Program Runtimes and Surfaces — April 2026
How a program runs, and how it reaches a surface (DOM, WGPU, terminal, native widgets). The pilot picks a narrow path; this research documents the full territory so future work can reach for what's deferred without re-running the survey.
The driving question: can a program in a folk-like language be one thing — one source file, one process identity — that has both a UI surface and capabilities (fs, network, shell, substrate) without becoming a framework? The pilot's answer is "not in the unified-runtime sense; yes in the composition sense." This file shows why each unification path was considered and what the costs were.
Frame
Three concerns sit on different axes:
- Program runtime — JS-in-webview-V8, Bun, Node, Python, Rust, WASM, Pyodide.

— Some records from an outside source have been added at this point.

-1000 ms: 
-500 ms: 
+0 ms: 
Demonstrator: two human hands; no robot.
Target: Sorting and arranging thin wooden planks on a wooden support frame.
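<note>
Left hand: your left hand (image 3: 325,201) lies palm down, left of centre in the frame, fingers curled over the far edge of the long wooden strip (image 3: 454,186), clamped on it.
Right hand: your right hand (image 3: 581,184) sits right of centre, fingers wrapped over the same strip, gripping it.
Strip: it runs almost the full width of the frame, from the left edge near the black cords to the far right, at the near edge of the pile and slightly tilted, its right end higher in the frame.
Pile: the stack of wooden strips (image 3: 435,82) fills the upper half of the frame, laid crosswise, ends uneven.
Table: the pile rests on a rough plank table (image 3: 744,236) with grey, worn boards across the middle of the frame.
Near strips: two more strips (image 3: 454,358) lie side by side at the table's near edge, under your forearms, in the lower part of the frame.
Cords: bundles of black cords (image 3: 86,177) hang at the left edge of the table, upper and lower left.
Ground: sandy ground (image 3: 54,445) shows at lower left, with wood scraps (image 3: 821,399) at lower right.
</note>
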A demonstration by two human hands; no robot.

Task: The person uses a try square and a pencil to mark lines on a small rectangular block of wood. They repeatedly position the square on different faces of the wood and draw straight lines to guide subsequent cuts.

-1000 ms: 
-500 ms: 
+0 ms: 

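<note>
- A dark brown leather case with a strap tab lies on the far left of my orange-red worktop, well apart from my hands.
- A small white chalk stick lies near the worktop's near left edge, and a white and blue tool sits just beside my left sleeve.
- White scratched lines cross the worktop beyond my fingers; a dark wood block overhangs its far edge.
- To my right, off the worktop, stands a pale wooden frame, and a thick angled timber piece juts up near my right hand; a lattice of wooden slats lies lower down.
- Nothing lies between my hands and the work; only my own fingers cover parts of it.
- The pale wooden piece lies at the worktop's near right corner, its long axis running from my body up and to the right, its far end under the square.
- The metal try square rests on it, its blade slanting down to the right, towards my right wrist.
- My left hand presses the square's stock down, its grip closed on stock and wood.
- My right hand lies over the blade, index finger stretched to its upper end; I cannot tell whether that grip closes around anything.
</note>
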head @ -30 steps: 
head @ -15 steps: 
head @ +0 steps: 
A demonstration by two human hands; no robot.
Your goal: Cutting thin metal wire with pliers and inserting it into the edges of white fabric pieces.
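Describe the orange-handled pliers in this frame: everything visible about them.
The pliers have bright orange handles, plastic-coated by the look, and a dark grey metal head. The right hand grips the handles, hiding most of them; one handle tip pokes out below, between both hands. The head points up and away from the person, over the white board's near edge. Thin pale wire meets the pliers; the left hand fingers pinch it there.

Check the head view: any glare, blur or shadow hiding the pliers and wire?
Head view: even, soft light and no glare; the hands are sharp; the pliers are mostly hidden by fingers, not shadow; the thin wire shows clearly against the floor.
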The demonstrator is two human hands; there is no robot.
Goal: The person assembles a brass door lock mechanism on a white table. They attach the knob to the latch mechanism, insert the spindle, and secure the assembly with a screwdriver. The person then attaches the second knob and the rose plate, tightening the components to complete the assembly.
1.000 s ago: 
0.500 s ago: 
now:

- Surface — DOM (webview), DOM (non-browser), WGPU, terminal, native widgets, none.
- Capabilities — fs, network, shell, substrate. Each gated by the engine.
The unification question was: what arrangement lets a program of any language reach any surface, with capabilities, while staying folk-feeling?
Hard constraint discovered
Bun and wry cannot share a process. Wry uses the OS-native webview (WebView2 on Windows, WKWebView on macOS, WebKitGTK on Linux). The webview's V8 isolate is owned by Microsoft / Apple / WebKitGTK; Bun's runtime is a separate JavaScriptCore-based process. There is no API in wry or in Bun for embedding one inside the other.
This rules out the runtime-fusion approach (Electron's
nodeIntegration) without a custom webview build. Every
"unified single program" topology has to confront this.
Topology survey
A.
Embedded runtime in webview process — Electron with
nodeIntegration
A custom Chromium build that embeds Node.js into the renderer
process's V8 isolate. The renderer's JavaScript context has both browser
globals (window, document) and Node globals
(require, process, Buffer,
fs) visible simultaneously. Synchronous fs from React
works; everything is one process, one isolate, one heap.
- Maturity. Production for 10 years (Electron 1.x–4.x). VS Code, Slack, Discord, Atom all built on this default. Not novel.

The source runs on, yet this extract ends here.